*** PROVIDED DATA ***
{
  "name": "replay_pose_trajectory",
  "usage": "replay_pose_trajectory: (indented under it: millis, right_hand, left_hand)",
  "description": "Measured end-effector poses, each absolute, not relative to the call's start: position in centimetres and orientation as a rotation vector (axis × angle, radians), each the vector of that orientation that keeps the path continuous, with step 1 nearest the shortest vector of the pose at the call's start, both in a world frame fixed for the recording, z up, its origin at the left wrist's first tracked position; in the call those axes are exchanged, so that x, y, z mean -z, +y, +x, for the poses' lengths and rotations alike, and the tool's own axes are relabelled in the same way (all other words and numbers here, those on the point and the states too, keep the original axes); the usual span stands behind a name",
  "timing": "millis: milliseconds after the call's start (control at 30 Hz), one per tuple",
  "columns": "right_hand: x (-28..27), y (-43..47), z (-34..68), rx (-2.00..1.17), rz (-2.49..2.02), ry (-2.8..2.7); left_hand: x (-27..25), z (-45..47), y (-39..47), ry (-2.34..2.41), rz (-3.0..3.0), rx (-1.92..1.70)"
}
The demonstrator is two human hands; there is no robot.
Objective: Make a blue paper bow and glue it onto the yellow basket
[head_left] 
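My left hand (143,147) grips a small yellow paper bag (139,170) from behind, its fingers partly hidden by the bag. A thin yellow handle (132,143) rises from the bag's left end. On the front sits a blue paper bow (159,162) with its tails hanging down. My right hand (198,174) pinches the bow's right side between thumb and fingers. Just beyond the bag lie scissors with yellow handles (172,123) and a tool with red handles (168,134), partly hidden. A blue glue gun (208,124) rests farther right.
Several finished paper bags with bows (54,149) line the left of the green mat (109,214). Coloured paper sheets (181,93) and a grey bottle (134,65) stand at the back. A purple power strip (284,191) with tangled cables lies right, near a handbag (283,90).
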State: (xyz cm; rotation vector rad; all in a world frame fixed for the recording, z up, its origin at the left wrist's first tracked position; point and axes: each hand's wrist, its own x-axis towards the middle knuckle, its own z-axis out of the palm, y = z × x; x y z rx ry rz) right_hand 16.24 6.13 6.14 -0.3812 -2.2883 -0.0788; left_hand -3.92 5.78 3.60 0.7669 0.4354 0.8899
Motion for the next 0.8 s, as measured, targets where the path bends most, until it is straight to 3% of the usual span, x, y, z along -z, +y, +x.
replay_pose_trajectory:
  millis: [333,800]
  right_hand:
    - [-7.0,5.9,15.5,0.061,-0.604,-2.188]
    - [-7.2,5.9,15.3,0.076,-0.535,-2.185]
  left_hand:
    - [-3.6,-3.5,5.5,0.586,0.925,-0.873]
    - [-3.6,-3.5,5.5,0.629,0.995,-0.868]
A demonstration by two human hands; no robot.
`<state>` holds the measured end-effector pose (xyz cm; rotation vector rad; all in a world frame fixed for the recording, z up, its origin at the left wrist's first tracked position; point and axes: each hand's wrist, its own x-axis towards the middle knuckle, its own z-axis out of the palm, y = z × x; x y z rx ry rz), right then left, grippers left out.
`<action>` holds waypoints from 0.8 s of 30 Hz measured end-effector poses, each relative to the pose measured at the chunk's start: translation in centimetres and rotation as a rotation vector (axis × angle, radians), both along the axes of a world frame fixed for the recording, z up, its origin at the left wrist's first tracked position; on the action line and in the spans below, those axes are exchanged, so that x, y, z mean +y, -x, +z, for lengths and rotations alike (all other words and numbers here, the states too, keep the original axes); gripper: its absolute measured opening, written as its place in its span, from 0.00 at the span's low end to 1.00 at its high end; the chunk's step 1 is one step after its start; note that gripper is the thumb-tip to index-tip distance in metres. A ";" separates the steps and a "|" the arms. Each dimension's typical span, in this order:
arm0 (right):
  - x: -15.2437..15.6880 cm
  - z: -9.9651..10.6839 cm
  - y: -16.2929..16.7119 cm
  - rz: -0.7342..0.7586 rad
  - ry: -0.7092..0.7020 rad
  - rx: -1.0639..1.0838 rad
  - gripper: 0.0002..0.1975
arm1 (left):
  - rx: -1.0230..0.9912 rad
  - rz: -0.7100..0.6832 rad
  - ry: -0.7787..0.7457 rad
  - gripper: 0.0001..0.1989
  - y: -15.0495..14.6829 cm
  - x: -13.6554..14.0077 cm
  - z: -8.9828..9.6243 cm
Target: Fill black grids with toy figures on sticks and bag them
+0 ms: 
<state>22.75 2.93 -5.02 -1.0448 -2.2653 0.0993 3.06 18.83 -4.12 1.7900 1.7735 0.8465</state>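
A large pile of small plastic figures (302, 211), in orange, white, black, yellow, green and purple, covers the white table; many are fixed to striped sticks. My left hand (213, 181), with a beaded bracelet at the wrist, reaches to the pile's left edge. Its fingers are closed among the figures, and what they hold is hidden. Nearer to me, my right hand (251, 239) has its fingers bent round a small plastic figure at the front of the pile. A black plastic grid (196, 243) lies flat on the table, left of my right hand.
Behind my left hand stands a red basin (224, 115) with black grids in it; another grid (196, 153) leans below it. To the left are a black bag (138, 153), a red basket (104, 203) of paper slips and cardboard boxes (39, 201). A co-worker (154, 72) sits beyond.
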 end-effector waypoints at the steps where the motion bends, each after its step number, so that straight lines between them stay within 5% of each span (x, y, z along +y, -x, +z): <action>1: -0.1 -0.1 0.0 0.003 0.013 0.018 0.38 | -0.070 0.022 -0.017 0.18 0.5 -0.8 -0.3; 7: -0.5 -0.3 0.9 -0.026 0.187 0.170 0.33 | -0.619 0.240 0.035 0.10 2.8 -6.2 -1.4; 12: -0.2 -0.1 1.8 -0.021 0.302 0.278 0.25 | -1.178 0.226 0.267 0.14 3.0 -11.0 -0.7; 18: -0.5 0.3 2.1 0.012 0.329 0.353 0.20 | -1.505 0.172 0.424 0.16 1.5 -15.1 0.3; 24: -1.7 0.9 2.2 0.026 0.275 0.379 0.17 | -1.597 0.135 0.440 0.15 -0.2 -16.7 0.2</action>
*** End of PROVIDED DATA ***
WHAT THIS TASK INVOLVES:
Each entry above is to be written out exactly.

EXERCISE ANSWER:
{
  "name": "replay_pose_trajectory",
  "usage": "replay_pose_trajectory: (indented under it: millis, right_hand, left_hand)",
  "description": "Measured end-effector poses, each absolute, not relative to the call's start: position in centimetres and orientation as a rotation vector (axis × angle, radians), each the vector of that orientation that keeps the path continuous, with step 1 nearest the shortest vector of the pose at the call's start, both in a world frame fixed for the recording, z up, its origin at the left wrist's first tracked position; in the call those axes are exchanged, so that x, y, z mean -z, +y, +x, for the poses' lengths and rotations alike, and the tool's own axes are relabelled in the same way (all other words and numbers here, those on the point and the states too, keep the original axes); the usual span stands behind a name",
  "timing": "millis: milliseconds after the call's start (control at 30 Hz), one per tuple",
  "columns": "right_hand: x (-28..27), y (-43..47), z (-34..68), rx (-2.00..1.17), rz (-2.49..2.02), ry (-2.8..2.7); left_hand: x (-27..25), z (-45..47), y (-39..47), ry (-2.34..2.41), rz (-3.0..3.0), rx (-1.92..1.70)"
}
The demonstrator is two human hands; there is no robot.
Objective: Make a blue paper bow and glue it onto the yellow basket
[head_left] 
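My left hand (143,147) grips a small yellow paper bag (139,170) from behind, its fingers partly hidden by the bag. A thin yellow handle (132,143) rises from the bag's left end. On the front sits a blue paper bow (159,162) with its tails hanging down. My right hand (198,174) pinches the bow's right side between thumb and fingers. Just beyond the bag lie scissors with yellow handles (172,123) and a tool with red handles (168,134), partly hidden. A blue glue gun (208,124) rests farther right.
Several finished paper bags with bows (54,149) line the left of the green mat (109,214). Coloured paper sheets (181,93) and a grey bottle (134,65) stand at the back. A purple power strip (284,191) with tangled cables lies right, near a handbag (283,90).
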State: (xyz cm; rotation vector rad; all in a world frame fixed for the recording, z up, its origin at the left wrist's first tracked position; point and axes: each hand's wrist, its own x-axis towards the middle knuckle, its own z-axis out of the palm, y = z × x; x y z rx ry rz) right_hand 16.24 6.13 6.14 -0.3812 -2.2883 -0.0788; left_hand -3.92 5.78 3.60 0.7669 0.4354 0.8899
Motion for the next 0.8 s, as measured, targets where the path bends most, until it is straight to 3% of the usual span, x, y, z along -z, +y, +x.
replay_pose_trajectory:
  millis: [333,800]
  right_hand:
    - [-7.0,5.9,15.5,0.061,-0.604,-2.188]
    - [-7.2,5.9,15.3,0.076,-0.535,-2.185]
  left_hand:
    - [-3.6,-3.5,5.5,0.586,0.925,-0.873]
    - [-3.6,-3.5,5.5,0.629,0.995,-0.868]
A demonstration by two human hands; no robot.
`<state>` holds the measured end-effector pose (xyz cm; rotation vector rad; all in a world frame fixed for the recording, z up, its origin at the left wrist's first tracked position; point and axes: each hand's wrist, its own x-axis towards the middle knuckle, its own z-axis out of the palm, y = z × x; x y z rx ry rz), right then left, grippers left out.
`<action>` holds waypoints from 0.8 s of 30 Hz measured end-effector poses, each relative to the pose measured at the chunk's start: translation in centimetres and rotation as a rotation vector (axis × angle, radians), both along the axes of a world frame fixed for the recording, z up, its origin at the left wrist's first tracked position; on the action line and in the spans below, those axes are exchanged, so that x, y, z mean +y, -x, +z, for lengths and rotations alike (all other words and numbers here, the states too, keep the original axes); gripper: its absolute measured opening, written as its place in its span, from 0.00 at the span's low end to 1.00 at its high end; the chunk's step 1 is one step after its start; note that gripper is the thumb-tip to index-tip distance in metres. A ";" separates the steps and a "|" the arms. Each dimension's typical span, in this order:
arm0 (right):
  - x: -15.2437..15.6880 cm
  - z: -9.9651..10.6839 cm
  - y: -16.2929..16.7119 cm
  - rz: -0.7342..0.7586 rad
  - ry: -0.7092..0.7020 rad
  - rx: -1.0639..1.0838 rad
  - gripper: 0.0002..0.1975
arm1 (left):
  - rx: -1.0230..0.9912 rad
  - rz: -0.7100..0.6832 rad
  - ry: -0.7787..0.7457 rad
  - gripper: 0.0001..0.1989
  - y: -15.0495..14.6829 cm
  - x: -13.6554..14.0077 cm
  - z: -8.9828..9.6243 cm
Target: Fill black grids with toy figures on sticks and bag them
+0 ms: 
<state>22.75 2.93 -5.02 -1.0448 -2.2653 0.0993 3.06 18.83 -4.12 1.7900 1.7735 0.8465</state>
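A large pile of small plastic figures (302, 211), in orange, white, black, yellow, green and purple, covers the white table; many are fixed to striped sticks. My left hand (213, 181), with a beaded bracelet at the wrist, reaches to the pile's left edge. Its fingers are closed among the figures, and what they hold is hidden. Nearer to me, my right hand (251, 239) has its fingers bent round a small plastic figure at the front of the pile. A black plastic grid (196, 243) lies flat on the table, left of my right hand.
Behind my left hand stands a red basin (224, 115) with black grids in it; another grid (196, 153) leans below it. To the left are a black bag (138, 153), a red basket (104, 203) of paper slips and cardboard boxes (39, 201). A co-worker (154, 72) sits beyond.
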 end-effector waypoints at the steps where the motion bends, each after its step number, so that straight lines between them stay within 5% of each span (x, y, z along +y, -x, +z): <action>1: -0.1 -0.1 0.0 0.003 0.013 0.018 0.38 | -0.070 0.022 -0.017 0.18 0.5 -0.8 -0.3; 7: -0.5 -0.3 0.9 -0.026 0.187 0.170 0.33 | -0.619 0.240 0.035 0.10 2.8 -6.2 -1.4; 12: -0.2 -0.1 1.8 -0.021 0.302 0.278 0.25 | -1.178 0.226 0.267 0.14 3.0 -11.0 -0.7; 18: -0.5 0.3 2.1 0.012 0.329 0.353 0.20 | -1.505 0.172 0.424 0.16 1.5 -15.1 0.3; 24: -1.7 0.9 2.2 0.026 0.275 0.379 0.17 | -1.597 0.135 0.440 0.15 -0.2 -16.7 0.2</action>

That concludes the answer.